**What to produce:**
Scan the entries line by line and return those with "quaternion".

**Data for analysis:**
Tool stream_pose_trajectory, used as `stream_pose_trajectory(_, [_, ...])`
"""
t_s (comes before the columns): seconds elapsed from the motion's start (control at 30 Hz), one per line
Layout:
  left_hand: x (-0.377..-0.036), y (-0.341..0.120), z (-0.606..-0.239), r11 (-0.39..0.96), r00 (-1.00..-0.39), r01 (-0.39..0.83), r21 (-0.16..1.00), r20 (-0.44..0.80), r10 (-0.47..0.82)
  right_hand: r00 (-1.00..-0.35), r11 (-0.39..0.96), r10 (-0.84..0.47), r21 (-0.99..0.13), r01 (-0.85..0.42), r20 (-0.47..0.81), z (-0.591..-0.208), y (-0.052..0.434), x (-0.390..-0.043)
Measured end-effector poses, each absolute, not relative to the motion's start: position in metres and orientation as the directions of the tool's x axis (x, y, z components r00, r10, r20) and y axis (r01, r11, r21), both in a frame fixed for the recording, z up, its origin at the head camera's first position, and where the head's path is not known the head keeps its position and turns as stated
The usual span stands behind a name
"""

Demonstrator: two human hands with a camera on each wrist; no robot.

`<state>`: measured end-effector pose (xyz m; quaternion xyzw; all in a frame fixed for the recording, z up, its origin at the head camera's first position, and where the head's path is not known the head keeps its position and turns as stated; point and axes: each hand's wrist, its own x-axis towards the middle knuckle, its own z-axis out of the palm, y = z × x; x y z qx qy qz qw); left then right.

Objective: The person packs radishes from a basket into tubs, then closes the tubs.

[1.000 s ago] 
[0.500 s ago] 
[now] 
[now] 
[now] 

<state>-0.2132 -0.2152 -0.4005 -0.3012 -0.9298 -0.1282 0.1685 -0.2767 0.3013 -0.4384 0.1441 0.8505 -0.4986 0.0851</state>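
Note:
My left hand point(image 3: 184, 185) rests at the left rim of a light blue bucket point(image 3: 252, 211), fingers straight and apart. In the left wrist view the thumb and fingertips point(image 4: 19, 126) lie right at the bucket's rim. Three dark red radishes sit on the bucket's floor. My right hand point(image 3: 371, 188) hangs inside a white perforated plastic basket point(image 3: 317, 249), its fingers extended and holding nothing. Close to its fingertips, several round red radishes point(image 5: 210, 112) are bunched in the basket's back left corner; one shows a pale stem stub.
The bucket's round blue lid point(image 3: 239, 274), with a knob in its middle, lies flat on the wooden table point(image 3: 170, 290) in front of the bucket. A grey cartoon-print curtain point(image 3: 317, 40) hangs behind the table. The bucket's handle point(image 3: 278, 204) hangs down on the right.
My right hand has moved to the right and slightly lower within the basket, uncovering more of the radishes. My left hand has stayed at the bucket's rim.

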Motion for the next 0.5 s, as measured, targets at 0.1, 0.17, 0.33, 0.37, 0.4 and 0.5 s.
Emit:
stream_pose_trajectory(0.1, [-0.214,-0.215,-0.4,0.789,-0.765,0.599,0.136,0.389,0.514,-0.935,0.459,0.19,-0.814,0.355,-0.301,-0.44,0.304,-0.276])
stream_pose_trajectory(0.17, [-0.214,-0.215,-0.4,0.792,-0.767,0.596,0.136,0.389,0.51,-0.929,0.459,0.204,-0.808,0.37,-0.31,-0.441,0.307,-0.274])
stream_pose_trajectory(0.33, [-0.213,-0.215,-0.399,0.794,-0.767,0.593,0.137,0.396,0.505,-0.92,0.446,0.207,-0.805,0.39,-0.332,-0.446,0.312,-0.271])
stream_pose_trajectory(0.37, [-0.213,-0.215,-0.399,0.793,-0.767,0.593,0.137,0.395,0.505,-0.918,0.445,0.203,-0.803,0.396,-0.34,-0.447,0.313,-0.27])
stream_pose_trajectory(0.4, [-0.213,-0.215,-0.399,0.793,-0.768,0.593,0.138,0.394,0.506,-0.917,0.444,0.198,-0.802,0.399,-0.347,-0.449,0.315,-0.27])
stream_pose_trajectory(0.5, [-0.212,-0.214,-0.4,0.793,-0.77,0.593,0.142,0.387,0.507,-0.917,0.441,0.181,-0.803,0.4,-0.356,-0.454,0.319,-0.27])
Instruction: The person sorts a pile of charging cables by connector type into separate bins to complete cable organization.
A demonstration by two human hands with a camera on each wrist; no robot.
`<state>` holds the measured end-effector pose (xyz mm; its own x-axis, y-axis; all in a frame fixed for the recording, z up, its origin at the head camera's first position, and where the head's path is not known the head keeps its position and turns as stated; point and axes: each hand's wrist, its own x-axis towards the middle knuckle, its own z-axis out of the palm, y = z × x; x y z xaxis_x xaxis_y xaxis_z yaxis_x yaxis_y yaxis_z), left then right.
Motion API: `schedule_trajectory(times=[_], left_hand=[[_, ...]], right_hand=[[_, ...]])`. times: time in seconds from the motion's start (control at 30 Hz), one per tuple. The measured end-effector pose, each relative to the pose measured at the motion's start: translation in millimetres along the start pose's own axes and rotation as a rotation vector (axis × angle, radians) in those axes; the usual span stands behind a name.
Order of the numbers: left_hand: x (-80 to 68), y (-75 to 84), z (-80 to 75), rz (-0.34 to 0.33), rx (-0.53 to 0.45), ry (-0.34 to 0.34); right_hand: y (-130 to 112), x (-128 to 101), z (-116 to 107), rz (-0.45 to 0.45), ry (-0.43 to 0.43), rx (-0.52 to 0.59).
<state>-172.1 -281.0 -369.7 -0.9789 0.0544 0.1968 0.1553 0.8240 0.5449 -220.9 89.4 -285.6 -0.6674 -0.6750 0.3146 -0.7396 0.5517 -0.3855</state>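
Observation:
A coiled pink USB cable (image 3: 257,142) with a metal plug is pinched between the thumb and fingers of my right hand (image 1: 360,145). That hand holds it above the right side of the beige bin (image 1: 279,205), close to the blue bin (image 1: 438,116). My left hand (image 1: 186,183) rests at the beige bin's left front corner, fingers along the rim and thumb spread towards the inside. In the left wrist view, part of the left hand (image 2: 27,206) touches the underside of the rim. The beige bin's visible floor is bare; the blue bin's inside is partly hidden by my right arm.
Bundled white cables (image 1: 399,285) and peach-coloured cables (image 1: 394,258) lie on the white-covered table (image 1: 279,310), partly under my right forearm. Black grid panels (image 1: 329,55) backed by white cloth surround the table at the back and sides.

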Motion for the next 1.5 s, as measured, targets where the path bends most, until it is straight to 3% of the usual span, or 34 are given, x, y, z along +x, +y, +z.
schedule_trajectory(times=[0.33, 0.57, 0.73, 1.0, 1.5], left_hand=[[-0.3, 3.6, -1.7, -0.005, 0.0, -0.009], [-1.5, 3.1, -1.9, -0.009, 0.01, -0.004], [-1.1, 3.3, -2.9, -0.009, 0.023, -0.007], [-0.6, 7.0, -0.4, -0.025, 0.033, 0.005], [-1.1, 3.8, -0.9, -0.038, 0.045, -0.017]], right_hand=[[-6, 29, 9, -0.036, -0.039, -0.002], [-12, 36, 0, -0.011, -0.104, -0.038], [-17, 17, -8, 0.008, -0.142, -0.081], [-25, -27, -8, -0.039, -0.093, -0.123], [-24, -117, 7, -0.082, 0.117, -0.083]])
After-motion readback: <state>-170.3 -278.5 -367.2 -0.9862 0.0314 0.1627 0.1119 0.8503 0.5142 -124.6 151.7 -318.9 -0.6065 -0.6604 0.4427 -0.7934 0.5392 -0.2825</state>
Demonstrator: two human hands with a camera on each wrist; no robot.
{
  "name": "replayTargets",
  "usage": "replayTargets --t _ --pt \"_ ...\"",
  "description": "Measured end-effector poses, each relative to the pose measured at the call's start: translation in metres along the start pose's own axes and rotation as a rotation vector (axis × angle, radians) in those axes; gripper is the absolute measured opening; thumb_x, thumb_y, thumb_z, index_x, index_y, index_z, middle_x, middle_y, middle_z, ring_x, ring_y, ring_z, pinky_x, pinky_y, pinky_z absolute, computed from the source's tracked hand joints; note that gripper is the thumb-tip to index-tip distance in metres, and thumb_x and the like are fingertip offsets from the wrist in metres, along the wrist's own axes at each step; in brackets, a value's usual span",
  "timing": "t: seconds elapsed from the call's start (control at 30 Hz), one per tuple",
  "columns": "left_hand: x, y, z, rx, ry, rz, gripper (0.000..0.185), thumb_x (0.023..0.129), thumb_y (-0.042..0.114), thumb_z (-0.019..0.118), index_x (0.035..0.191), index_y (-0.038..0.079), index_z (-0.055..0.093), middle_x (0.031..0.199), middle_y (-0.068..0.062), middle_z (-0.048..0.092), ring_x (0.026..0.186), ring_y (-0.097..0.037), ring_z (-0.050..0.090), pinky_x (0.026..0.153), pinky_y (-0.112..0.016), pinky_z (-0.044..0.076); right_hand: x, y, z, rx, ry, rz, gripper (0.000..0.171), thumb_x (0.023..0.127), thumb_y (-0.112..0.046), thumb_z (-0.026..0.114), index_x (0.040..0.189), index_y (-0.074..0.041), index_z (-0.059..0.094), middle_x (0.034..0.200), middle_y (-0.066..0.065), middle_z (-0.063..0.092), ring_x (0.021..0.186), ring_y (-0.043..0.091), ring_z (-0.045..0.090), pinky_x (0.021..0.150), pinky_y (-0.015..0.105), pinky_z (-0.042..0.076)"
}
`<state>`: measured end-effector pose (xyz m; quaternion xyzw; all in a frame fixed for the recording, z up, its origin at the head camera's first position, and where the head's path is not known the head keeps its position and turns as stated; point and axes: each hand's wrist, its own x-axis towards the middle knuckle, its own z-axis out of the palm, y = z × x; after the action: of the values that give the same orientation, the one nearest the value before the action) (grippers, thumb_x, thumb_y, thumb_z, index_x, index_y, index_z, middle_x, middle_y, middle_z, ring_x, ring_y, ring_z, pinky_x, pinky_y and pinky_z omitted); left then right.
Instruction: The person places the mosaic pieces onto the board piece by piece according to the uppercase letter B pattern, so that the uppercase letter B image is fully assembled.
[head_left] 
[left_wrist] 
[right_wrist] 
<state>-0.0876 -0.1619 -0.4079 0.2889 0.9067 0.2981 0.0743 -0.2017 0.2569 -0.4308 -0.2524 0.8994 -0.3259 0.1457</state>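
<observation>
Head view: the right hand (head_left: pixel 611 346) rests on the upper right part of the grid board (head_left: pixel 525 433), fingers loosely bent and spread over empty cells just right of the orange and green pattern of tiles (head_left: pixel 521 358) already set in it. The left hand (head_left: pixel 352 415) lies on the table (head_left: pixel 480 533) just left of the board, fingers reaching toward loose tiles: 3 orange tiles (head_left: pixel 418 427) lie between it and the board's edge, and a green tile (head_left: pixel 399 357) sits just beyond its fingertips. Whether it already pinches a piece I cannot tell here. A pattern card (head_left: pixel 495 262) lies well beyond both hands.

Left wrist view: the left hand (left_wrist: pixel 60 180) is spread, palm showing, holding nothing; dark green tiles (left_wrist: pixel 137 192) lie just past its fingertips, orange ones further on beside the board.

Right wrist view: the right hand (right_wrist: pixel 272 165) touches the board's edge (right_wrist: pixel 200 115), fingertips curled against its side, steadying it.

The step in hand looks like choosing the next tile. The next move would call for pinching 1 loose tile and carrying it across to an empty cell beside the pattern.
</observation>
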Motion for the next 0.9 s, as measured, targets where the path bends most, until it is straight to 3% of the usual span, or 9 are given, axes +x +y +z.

**Finished exercise:**
`<state>`: measured end-effector pose (xyz m; quaternion xyzw; all in a frame fixed for the recording, z up, its origin at the head camera's first position, and where the head's path is not known the head keeps its position and turns as stated; point and axes: each hand's wrist, its own x-axis towards the middle knuckle, its own z-axis out of the palm, y = z × x; x y z qx qy qz qw); left then right.
`<state>`: measured end-effector pose (xyz m; quaternion xyzw; all in a frame fixed for the recording, z up, its origin at the head camera's first position, and where the head's path is not known the head keeps its position and turns as stated; point and axes: each hand's wrist, its own x-axis towards the middle knuckle, its own z-axis out of the palm, y = z × x; after the action: of the values that give the same orientation, the one nearest the value before the action) (grippers, thumb_x, thumb_y, thumb_z, index_x, index_y, index_z, middle_x, middle_y, middle_z, ring_x, ring_y, ring_z, pinky_x, pinky_y and pinky_z omitted); left then right.

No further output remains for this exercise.